▶ Problem statement: Copy everything in the listing below word for word, apart from any images.
++++
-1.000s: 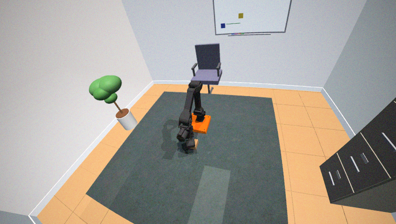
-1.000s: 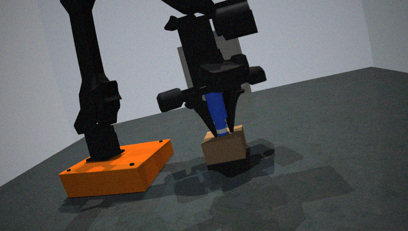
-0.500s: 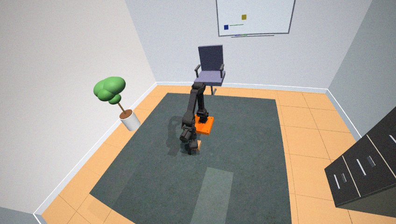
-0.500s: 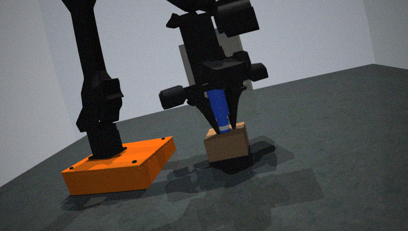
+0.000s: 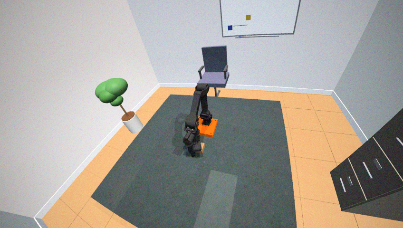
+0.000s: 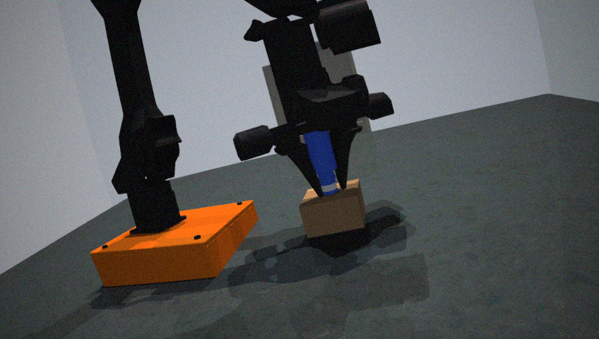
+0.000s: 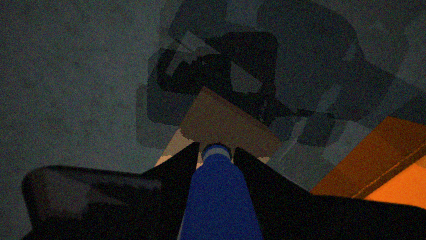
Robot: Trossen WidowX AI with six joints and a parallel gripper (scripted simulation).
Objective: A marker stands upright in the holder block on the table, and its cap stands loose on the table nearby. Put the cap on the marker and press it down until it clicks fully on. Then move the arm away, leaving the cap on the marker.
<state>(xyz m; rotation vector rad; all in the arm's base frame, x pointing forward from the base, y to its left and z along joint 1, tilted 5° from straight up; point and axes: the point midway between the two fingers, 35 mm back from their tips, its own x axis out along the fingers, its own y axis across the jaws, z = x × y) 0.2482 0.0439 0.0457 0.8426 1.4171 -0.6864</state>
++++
▶ Exercise output:
-1.000s: 
-1.000s: 
-0.500s: 
-0.500s: 
+0.000s: 
+0.000s: 
+0.000s: 
Robot: Trossen WidowX AI with six joints and a parallel gripper (scripted simulation).
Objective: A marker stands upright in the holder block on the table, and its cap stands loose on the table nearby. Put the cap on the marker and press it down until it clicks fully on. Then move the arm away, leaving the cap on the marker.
<state>(xyz m; rotation vector rad; all in the arm's base frame, x pointing forward from the base, y to its left and z along joint 1, tilted 5° from straight up; point and axes: the point midway between the two fingers, 35 mm back from their tips, its own x axis out along the fingers, its own y axis across the jaws, z = x × y) 0.2482 0.0439 0.0457 0.8426 1.4171 -0.6864</state>

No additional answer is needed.